Pour le Dr Tayeb Hamdi, médecin et chercheur en politiques et systèmes de santé, les bateaux de croisière réunissent effectivement plusieurs facteurs pouvant favoriser la transmission de maladies virales, sans pour autant constituer des lieux exceptionnellement plus dangereux que d’autres espaces collectifs sur terre.Le médecin explique d’abord que la promiscuité reste l’un des principaux éléments favorisant la propagation des infections. «Sur un bateau de croisière, les passagers partagent pendant plusieurs jours, parfois plusieurs semaines, les mêmes restaurants, buffets, piscines, salles de spectacle, ascenseurs ou espaces de loisirs. Ce sont des espaces clos où les contacts sont rapprochés et répétés», détaille-t-il.
À cela s’ajoute la question de la ventilation et de la climatisation communes entre certaines cabines et espaces collectifs. «Si les systèmes de filtration ne sont pas adaptés, cela peut favoriser la circulation de certains agents pathogènes», précise le spécialiste.
Dr Hamdi évoque par ailleurs un autre élément important : le brassage international des voyageurs. «Les passagers viennent de pays, de climats et de contextes épidémiques différents. Certains arrivent de régions où circulent des virus hivernaux, d’autres de zones où ce sont plutôt des virus estivaux. Les voyageurs transportent avec eux leurs propres environnements microbiologiques», explique-t-il.
Le médecin rappelle aussi que les croisières attirent souvent des personnes âgées ou souffrant de maladies chroniques, davantage vulnérables aux infections respiratoires ou digestives. «Chez ces personnes, même une faible charge virale peut entraîner des symptômes importants et rendre les cas plus visibles», souligne-t-il.
Toutefois, le spécialiste insiste sur la nécessité de relativiser les craintes autour des croisières. «On parle beaucoup plus des cas recensés sur les bateaux parce que les règles internationales imposent aux compagnies une obligation stricte de déclaration et de transparence», explique-t-il.
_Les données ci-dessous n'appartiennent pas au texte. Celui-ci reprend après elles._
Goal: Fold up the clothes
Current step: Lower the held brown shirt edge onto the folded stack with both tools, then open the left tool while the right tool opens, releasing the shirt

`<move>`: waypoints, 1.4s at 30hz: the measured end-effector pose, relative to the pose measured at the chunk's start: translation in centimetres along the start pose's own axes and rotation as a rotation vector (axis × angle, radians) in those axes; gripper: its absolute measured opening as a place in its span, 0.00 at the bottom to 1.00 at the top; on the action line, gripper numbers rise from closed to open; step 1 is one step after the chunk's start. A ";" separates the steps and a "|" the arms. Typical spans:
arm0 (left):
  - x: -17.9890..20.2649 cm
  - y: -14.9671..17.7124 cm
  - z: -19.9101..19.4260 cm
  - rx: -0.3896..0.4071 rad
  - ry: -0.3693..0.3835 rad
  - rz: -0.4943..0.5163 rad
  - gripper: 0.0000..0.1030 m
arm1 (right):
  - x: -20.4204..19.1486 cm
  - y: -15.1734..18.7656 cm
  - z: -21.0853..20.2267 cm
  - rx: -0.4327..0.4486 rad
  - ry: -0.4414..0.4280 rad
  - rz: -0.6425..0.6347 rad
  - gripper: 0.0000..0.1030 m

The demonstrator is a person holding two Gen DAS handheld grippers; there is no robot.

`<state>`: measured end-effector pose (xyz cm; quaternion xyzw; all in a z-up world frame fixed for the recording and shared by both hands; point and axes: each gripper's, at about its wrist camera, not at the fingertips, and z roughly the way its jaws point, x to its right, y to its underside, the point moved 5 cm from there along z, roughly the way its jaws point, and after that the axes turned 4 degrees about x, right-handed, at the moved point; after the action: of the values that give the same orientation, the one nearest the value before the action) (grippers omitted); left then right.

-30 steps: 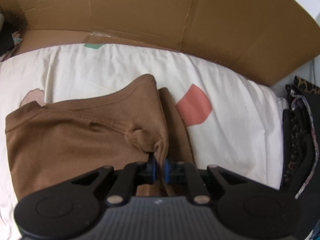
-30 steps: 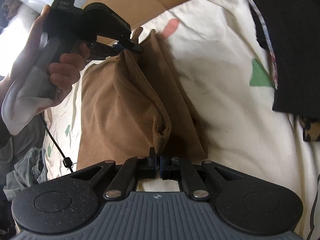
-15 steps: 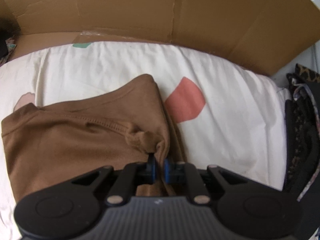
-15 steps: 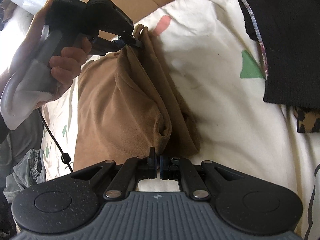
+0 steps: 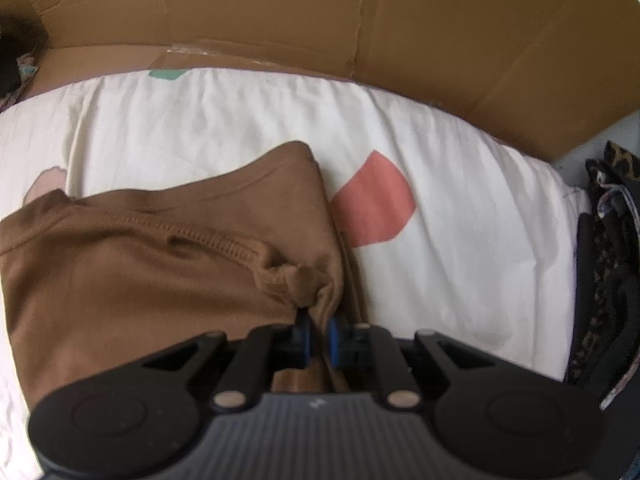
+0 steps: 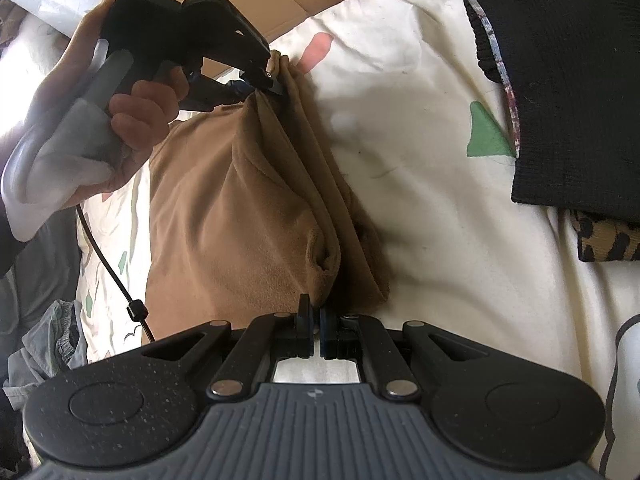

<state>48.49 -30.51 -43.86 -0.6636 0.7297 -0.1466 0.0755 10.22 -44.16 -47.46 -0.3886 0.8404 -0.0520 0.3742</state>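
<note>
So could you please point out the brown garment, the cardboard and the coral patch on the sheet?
brown garment (image 5: 132, 280), left wrist view, flat top layer.
cardboard (image 5: 460, 40), left wrist view, upright panel behind the bed.
coral patch (image 5: 374, 202), left wrist view, centre of the printed shape.

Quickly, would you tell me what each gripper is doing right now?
Left gripper: closed on the brown garment.
Right gripper: closed on the same garment's other end.

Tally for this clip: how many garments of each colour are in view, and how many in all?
Brown knit garment, pinched by left gripper and right gripper: 1
Black knit garment: 1
Leopard-print cloth: 1
Grey crumpled clothing: 1
Total: 4
</note>
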 end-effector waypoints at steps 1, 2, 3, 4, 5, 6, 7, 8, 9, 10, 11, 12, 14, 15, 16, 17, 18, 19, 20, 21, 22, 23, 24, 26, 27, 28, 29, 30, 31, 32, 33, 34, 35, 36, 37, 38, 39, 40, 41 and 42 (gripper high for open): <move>0.0 0.0 0.1 0.000 -0.001 0.002 0.09 | 0.1 0.1 0.1 -0.001 0.002 0.003 0.00; 0.1 0.1 0.3 0.001 -0.003 0.004 0.09 | 0.2 0.2 0.1 -0.002 0.005 0.009 0.00; 0.1 0.1 0.3 0.001 -0.006 0.008 0.09 | 0.4 0.3 0.2 -0.004 0.006 0.016 0.00; 0.2 0.1 0.4 0.001 -0.009 0.012 0.10 | 0.6 0.3 0.1 -0.006 0.006 0.022 0.01; 0.3 0.1 0.4 0.002 -0.011 0.016 0.10 | 0.7 0.3 0.0 -0.008 0.005 0.027 0.01; 0.3 0.1 0.4 0.002 -0.013 0.020 0.10 | 0.8 0.3 -0.1 -0.009 0.004 0.033 0.02; 0.4 0.2 0.4 0.003 -0.014 0.021 0.10 | 0.9 0.3 -0.3 -0.009 0.005 0.039 0.03; 0.4 0.2 0.4 0.004 -0.014 0.020 0.10 | 1.0 0.2 -0.5 -0.003 0.008 0.049 0.05; 0.4 0.0 0.5 0.004 -0.016 0.013 0.10 | 1.1 0.0 -0.8 0.007 0.011 0.059 0.08; 0.5 0.0 0.5 0.005 -0.015 0.012 0.10 | 1.3 -0.1 -1.0 0.017 0.014 0.068 0.09; 0.5 0.0 0.5 0.006 -0.014 0.011 0.10 | 1.4 -0.3 -1.2 0.029 0.021 0.074 0.13; 0.5 0.0 0.4 0.007 -0.013 0.009 0.10 | 1.4 -0.4 -1.2 0.036 0.026 0.078 0.13; 0.6 0.1 0.4 0.009 -0.013 0.007 0.10 | 1.4 -0.6 -1.0 0.036 0.031 0.088 0.13; 0.6 0.1 0.3 0.009 -0.014 0.006 0.10 | 1.4 -0.6 -0.9 0.036 0.034 0.093 0.07; 0.6 0.1 0.3 0.008 -0.013 0.002 0.10 | 1.4 -0.7 -0.7 0.035 0.036 0.099 0.03; 0.5 0.0 0.3 0.007 -0.012 -0.002 0.10 | 1.3 -0.7 -0.7 0.035 0.039 0.099 0.02; 0.4 -0.1 0.2 0.005 -0.005 -0.010 0.10 | 1.2 -0.7 -0.6 0.035 0.043 0.098 0.01; 0.3 -0.2 0.2 0.004 0.002 -0.018 0.10 | 1.2 -0.7 -0.7 0.036 0.048 0.094 0.01; 0.1 -0.2 0.1 0.002 0.009 -0.026 0.11 | 1.2 -0.6 -0.7 0.037 0.053 0.089 0.01; 0.0 -0.3 0.0 0.002 0.019 -0.034 0.13 | 1.3 -0.6 -0.7 0.037 0.056 0.089 0.01; 0.0 -0.4 -0.4 0.009 0.048 -0.040 0.18 | 1.5 -0.5 -0.6 0.034 0.059 0.091 0.01; 0.0 -0.4 -0.7 0.014 0.083 -0.036 0.26 | 1.6 -0.5 -0.5 0.032 0.062 0.093 0.01; 0.1 -0.6 -1.3 0.027 0.102 -0.019 0.29 | 1.8 -0.4 -0.4 0.031 0.064 0.095 0.01; 0.1 -0.8 -2.4 0.057 0.122 0.018 0.34 | 1.9 -0.3 -0.3 0.034 0.067 0.100 0.01; -0.1 -0.9 -3.0 0.070 0.128 0.034 0.38 | 1.9 -0.2 -0.3 0.035 0.068 0.102 0.01; -0.4 -1.0 -3.6 0.083 0.134 0.049 0.39 | 1.9 -0.2 -0.3 0.036 0.069 0.102 0.01; -0.8 -1.0 -4.1 0.090 0.137 0.059 0.39 | 1.9 -0.2 -0.2 0.036 0.069 0.101 0.01; -1.3 -0.8 -4.3 0.087 0.139 0.067 0.38 | 1.9 -0.1 -0.2 0.036 0.070 0.101 0.01; -1.8 -0.7 -4.6 0.083 0.142 0.075 0.37 | 1.9 -0.2 -0.3 0.035 0.069 0.101 0.01; -2.2 -0.4 -4.7 0.072 0.145 0.084 0.36 | 1.9 -0.2 -0.3 0.035 0.068 0.104 0.01; -2.5 -0.1 -4.7 0.058 0.154 0.094 0.36 | 1.9 -0.3 -0.4 0.034 0.067 0.107 0.01; -2.7 0.3 -4.6 0.044 0.162 0.106 0.36 | 1.8 -0.3 -0.4 0.034 0.067 0.109 0.01; -2.8 0.8 -4.5 0.032 0.169 0.122 0.33 | 1.8 -0.3 -0.5 0.034 0.068 0.109 0.01; -2.9 1.4 -4.5 0.019 0.176 0.139 0.31 | 1.8 -0.3 -0.6 0.035 0.068 0.109 0.01; -2.7 2.0 -4.4 0.007 0.187 0.158 0.31 | 1.8 -0.2 -0.8 0.035 0.069 0.108 0.01; -2.6 2.7 -4.2 -0.004 0.198 0.178 0.31 | 1.8 -0.2 -0.9 0.036 0.070 0.107 0.01; -2.3 3.3 -4.1 -0.010 0.200 0.204 0.31 | 1.7 -0.2 -0.9 0.038 0.071 0.106 0.01; -1.9 4.0 -3.9 -0.016 0.203 0.231 0.31 | 1.6 -0.2 -1.0 0.038 0.074 0.102 0.01; -1.6 4.4 -3.6 -0.018 0.208 0.254 0.31 | 1.5 -0.2 -1.0 0.037 0.078 0.098 0.01; -1.2 4.7 -3.2 -0.020 0.211 0.271 0.31 | 1.4 -0.1 -1.0 0.035 0.082 0.094 0.01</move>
<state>43.22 -28.56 -42.36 -0.5407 0.8179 -0.1963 0.0109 9.05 -45.44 -47.57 -0.3395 0.8712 -0.0650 0.3485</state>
Selon lui, de nombreux foyers de norovirus ou d’autres infections surviennent aussi dans les hôtels, les écoles, les hôpitaux ou les établissements de soins, mais bénéficient d’une médiatisation bien moindre.
«Statistiquement, le risque d’attraper une infection sur un bateau de croisière n’est pas forcément supérieur à celui observé dans d’autres lieux de vie collective sur la terre ferme, et il peut parfois être inférieur grâce aux protocoles sanitaires particulièrement stricts imposés dans cette industrie», affirme le Dr Tayeb Hamdi.
Une vigilance sanitaire devenue incontournable
Le médecin rappelle enfin que les compagnies de croisière ont considérablement renforcé leurs dispositifs sanitaires depuis la pandémie de Covid-19. Nettoyage fréquent des surfaces communes, surveillance médicale, protocoles d’isolement des cas symptomatiques, amélioration des systèmes de ventilation ou encore sensibilisation des passagers font désormais partie des standards du secteur.Le Dr Tayeb Hamdi insiste aussi sur l’importance des gestes simples de prévention. «Pour certains virus comme le norovirus, le lavage régulier des mains à l’eau et au savon reste beaucoup plus efficace que les gels hydroalcooliques», rappelle-t-il, tout en recommandant aux voyageurs vulnérables de vérifier leurs vaccinations avant le départ, notamment contre la grippe et la Covid-19.